Crossposted from the AI Alignment Forum. May contain more technical jargon than usual.

I recently wrote a post detailing some concrete experiments that could be done now to start learning interesting things about inner alignment. The goal of that post was to provide an overview of a bunch of different possible proposals rather than go into any single proposal in detail.

The goal of this post, on the other hand, is to actually sketch out a more complete proposal for the single experiment I would most want to be done now, which is to provide a definitive empirical demonstration of an inner alignment failure.[1] Furthermore, I have tried to make this post as accessible as possible for someone with only a machine learning background so as to facilitate people being able to work on this without having read the entirety of “Risks from Learned Optimization.” Additionally, if you’re interested in working on this, definitely reach out to me either in the comments here or at, as I’d love to help out however I can.


First, we have to understand what exactly we’re looking for when we say inner alignment failure. At least when I say inner alignment failure, I mean the following:

Inner alignment fails when your capabilities generalize but your objective does not.

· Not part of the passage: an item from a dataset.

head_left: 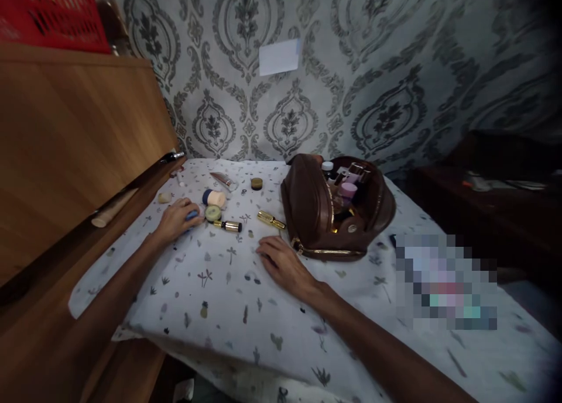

That seems a bit cryptic, though—what do I actually mean by that? Well, consider a maze-solving agent trained to get to the end of mazes of the following form:

small maze with green arrow at end

Then, I want to know how it will generalize on the following larger maze with an interesting twist where the green arrow that marked the end has now been moved to a different position:

large maze with green arrow at random location

In this situation, there are a couple of different ways in which your model could generalize:

  1. Complete generalization failure: The model only knows how to solve small mazes and can’t properly navigate the larger maze.
  2. Intended generalization: The model learned how to navigate mazes in general and uses that knowledge to get to the end of the larger maze.
  3. Capability generalization without objective generalization: The model learned how to navigate mazes in general, but it learned to do so for the purpose of getting to the green arrow rather than actually getting to the end. Thus, the model successfully navigates the larger maze, but it successfully navigates to the green arrow rather than successfully navigating to the end.

The reason I think this last situation is particularly concerning—and in a very different way than the first failure mode of complete generalization failure—is that it raises the possibility of your model taking highly-competent well-optimized actions towards a different objective than the one you actually intended it to pursue.

Of course, this raises the question of why you would ever expect a model to learn a proxy like “find the green arrow” in the first place rather than just learn the actual goal. But that’s where empirical investigation can come in! I have some hypotheses about the sorts of proxies I think models like this are likely to learn—namely, those proxies which are faster/easier-to-compute/simpler/etc. than the true reward—but those are just hypotheses. To put them to the test, we need to be able to train an agent to concretely demonstrate this sort of capability generalization without objective generalization and start measuring and understanding the sorts of proxies it tends to gravitate towards.

The proposal

I believe that it should be possible to demonstrate capability generalization without objective generalization in current ML systems. This is definitely a questionable assumption—to the extent that good cross-domain generalization at all is currently beyond our reach, one might expect that you also wouldn’t be able to get this sort of perverse generalization. I am less pessimistic, however. To make this happen, though, there’s going to be two components that you’re definitely going to need:

  1. An environment with lots of indistinguishable or barely distinguishable proxies.
  2. An architecture with the capacity to learn a search algorithm that can actually succeed or fail at objective generalization in a meaningful sense.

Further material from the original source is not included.